All decoders, both for single and multi-frame images should accept both an empty Basic Offset Table and one containing offset values.

Parameters:
fp : pydicom.filebase.DicomBytesIO

The encapsulated pixel data positioned at the start of the Basic Offset Table. fp.is_little_endian should be set to True.

Returns:
offsets : list of int

The byte offsets to the first fragment of each frame, as measured from the start of the first item following the Basic Offset Table item.

Raises:
ValueError

If the Basic Offset Table item’s tag is not (FFEE,E000) or if the length in bytes of the item’s value is not a multiple of 4.

References

DICOM Standard Part 5, Annex A.4

pydicom.encaps.read_item(fp)[source][source]

Read and return a single Item in the fragmented data stream.

Parameters:
fp : pydicom.filebase.DicomIO

The file-like to read the item from.

Returns:
bytes

The Item’s raw bytes (value?).

Miscellaneous helper functions - the misc module

Miscellaneous helper functions

pydicom.misc.is_dicom(file_path)[source][source]

Boolean specifying if file is a proper DICOM file.

This function is a pared down version of read_preamble meant for a fast return. The file is read for a proper preamble (‘DICM’), returning True if so, and False otherwise.
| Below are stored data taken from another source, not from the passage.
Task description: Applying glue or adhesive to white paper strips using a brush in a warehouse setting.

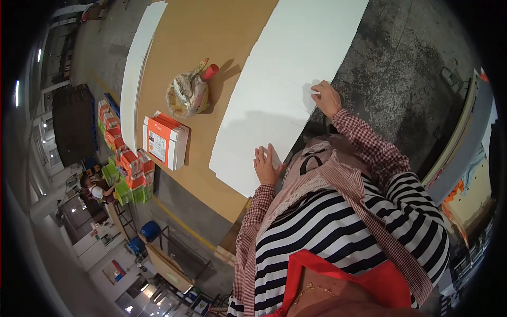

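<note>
Long white sheets of board (285,63) lie on a brown board surface in front of me. My left hand (266,166) rests on the near left end of the white board, its fingers spread. Farther right, at the board's near edge, my right hand (326,99) has its thumb and fingers pinched together. A small white bit shows between those fingertips, too small to tell whether it is loose or part of the board. Both forearms wear red checked sleeves.
An orange and white stack of printed boxes or cards (166,140) sits on the brown board (211,185). Near it stands a crumpled, tape-covered container (186,95) with a red-ended object. Another white strip (138,68) lies along the far side. Beyond, a person (97,191) works by stacked orange and green packs (132,174).
</note>
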Available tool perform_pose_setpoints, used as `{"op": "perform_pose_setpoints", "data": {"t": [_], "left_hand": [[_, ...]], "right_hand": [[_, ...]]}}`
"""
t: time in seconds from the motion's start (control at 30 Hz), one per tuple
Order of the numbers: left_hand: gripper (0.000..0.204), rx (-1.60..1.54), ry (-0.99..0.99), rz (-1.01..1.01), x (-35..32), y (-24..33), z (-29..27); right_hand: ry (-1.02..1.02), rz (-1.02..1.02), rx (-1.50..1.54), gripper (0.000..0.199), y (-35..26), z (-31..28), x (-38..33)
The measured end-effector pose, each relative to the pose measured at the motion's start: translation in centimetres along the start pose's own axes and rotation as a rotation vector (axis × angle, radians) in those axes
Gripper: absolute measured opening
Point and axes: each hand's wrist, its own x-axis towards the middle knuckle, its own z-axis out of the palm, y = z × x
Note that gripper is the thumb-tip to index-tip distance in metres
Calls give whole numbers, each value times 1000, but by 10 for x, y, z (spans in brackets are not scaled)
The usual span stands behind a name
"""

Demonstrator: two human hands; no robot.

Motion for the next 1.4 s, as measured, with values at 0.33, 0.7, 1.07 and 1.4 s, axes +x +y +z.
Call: {"op": "perform_pose_setpoints", "data": {"t": [0.33, 0.7, 1.07, 1.4], "left_hand": [[95, 9, -77, -29, 6, 8, -2], [94, 48, -52, -36, 6, 8, -2], [93, -4, 20, -95, 2, 8, 8], [93, -120, 48, -183, -4, 6, 11]], "right_hand": [[-56, 122, -35, 22, -5, -13, -3], [-127, 98, -50, 31, -6, -13, -4], [-178, 136, 1, 35, -1, -10, -1], [-169, 94, -68, 40, 0, -7, -3]]}}
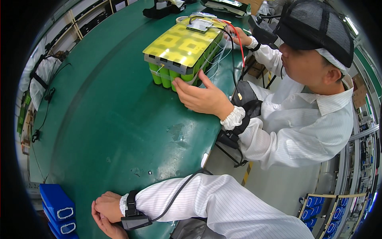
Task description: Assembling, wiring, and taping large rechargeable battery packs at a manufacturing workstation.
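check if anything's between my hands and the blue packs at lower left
Nothing visible stands between the left hand and the blue packs; only a strip of green tabletop shows there. For the right hand, the left hand itself is partly in between.

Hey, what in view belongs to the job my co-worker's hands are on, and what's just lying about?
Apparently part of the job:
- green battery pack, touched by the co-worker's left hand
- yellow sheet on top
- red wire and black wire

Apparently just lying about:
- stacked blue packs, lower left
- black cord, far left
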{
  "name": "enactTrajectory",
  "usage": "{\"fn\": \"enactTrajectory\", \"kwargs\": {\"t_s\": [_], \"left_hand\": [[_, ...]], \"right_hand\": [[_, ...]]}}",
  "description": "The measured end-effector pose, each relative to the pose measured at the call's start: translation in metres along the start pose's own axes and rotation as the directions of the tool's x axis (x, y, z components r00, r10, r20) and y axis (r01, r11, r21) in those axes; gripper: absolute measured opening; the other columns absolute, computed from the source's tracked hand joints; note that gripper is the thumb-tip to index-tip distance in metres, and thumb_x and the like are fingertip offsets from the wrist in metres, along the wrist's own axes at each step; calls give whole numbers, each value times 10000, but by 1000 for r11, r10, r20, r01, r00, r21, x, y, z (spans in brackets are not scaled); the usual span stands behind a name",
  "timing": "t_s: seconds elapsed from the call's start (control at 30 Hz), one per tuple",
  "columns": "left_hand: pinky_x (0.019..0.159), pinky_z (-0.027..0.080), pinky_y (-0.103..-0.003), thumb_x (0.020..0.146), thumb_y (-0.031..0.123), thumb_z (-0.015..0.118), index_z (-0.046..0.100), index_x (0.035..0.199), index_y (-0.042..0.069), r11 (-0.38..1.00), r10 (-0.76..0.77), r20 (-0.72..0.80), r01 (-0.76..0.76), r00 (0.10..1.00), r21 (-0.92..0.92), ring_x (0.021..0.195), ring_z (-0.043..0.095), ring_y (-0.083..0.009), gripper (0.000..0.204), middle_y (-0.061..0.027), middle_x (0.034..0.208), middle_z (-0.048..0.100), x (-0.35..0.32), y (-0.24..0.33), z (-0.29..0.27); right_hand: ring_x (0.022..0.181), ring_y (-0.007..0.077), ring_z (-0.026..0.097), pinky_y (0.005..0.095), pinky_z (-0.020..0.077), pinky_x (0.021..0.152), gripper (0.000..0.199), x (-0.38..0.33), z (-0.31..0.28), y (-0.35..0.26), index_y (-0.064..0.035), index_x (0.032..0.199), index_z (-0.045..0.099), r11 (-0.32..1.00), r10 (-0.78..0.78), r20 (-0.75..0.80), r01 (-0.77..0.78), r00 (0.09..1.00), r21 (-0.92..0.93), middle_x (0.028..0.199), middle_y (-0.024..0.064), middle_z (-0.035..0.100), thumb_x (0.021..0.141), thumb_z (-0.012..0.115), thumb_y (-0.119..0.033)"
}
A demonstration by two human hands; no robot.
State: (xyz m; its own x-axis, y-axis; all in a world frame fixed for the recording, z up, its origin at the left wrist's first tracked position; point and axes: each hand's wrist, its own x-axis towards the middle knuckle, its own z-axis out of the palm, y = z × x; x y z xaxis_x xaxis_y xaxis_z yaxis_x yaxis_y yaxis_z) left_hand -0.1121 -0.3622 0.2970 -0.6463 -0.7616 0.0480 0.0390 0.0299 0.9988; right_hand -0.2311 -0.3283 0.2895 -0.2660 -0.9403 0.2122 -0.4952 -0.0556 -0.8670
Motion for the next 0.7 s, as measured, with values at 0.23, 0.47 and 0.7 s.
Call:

This is a conservative approach.

Parameters:
file_path : str

The path to the file.

See also

filereader.read_preamble, filereader.read_partial

pydicom.misc.size_in_bytes(expr)[source][source]

Return the number of bytes for a defer_size argument to dcmread()

Pydicom-specific exceptions - the errors module

Module for pydicom exception classes

exception pydicom.errors.InvalidDicomError(*args)[source][source]

Exception that is raised when the the file does not seem to be a valid dicom file, usually when the four characters “DICM” are not present at position 128 in the file. (According to the dicom specification, each dicom file should have this.)

To force reading the file (because maybe it is a dicom file without a header), use dcmread(…, force=True).